• Task requirements:
Please return every line in the following data that includes the string "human".

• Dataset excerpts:
= = = = = = =
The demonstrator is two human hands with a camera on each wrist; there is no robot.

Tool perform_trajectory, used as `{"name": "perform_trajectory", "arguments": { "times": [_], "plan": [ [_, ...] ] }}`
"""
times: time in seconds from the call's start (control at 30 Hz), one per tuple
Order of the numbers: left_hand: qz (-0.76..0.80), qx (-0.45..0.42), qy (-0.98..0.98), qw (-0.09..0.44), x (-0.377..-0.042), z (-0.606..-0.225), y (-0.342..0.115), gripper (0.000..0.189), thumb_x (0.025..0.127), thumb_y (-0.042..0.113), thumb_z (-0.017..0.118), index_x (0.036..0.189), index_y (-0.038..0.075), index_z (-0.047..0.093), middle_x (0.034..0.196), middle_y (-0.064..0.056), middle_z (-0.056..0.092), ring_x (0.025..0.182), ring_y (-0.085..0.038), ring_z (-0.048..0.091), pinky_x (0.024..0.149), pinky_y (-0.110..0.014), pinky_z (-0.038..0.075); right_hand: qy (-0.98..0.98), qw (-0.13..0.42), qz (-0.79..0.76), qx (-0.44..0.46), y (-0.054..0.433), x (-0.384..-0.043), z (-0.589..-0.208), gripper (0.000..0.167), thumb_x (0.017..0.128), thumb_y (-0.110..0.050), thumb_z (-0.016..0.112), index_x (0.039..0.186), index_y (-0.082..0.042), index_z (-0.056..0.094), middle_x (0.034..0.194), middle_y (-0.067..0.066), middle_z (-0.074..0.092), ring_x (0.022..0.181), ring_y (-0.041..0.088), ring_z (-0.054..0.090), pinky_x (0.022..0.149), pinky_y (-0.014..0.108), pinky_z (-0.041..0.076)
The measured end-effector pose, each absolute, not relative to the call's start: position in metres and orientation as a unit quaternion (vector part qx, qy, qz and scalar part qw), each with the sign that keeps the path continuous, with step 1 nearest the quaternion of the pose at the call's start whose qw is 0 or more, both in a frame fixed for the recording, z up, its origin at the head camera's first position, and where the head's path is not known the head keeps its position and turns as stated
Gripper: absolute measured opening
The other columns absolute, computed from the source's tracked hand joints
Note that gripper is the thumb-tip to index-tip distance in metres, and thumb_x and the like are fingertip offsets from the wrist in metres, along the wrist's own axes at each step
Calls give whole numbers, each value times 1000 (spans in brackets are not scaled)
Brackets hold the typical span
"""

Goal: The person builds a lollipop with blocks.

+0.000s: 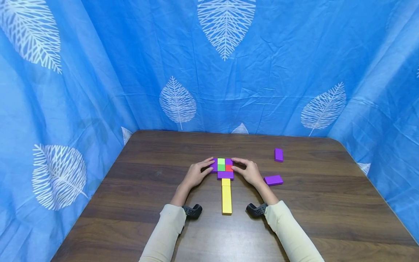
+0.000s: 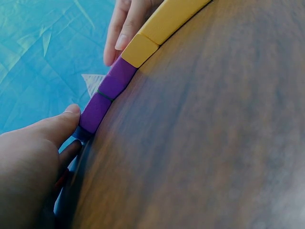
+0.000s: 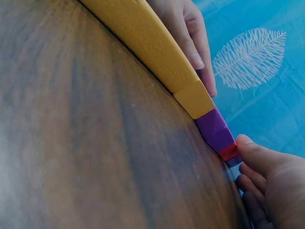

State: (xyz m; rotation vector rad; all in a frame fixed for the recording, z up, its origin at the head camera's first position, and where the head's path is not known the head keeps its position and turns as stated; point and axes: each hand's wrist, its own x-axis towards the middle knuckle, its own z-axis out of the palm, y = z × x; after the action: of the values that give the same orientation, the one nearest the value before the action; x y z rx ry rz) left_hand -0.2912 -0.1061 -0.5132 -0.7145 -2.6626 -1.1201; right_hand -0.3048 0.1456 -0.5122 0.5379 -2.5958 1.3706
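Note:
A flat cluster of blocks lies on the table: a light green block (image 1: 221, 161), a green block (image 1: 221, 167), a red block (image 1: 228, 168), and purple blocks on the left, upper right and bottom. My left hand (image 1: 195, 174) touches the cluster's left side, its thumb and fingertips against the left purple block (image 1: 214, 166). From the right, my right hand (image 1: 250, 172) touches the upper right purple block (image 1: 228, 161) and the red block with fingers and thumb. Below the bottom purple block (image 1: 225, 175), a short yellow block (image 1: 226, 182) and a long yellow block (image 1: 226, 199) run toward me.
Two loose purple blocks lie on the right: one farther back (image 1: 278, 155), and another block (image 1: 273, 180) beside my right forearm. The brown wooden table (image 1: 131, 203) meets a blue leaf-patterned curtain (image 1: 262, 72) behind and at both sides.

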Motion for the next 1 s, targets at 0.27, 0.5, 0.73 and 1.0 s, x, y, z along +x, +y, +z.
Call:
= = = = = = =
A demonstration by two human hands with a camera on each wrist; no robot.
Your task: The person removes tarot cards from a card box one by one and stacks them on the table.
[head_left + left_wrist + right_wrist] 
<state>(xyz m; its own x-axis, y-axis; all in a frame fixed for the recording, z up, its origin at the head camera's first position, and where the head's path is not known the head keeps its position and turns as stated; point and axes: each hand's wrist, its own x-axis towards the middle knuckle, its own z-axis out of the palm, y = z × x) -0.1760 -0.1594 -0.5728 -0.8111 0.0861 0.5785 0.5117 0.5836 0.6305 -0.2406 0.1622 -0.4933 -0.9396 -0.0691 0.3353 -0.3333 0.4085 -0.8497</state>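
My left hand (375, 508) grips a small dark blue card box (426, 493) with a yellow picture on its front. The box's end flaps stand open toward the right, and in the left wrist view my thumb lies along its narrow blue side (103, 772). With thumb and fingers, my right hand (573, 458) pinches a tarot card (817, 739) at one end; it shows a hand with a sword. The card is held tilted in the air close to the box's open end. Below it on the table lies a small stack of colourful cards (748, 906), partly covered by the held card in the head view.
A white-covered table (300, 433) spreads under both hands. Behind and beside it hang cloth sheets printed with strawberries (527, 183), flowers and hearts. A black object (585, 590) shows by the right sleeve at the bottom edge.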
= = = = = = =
• Solution for this problem:
The demonstrator is two human hands with a camera on each wrist; there is no robot.
A demonstration by two human hands with a camera on each wrist; no robot.

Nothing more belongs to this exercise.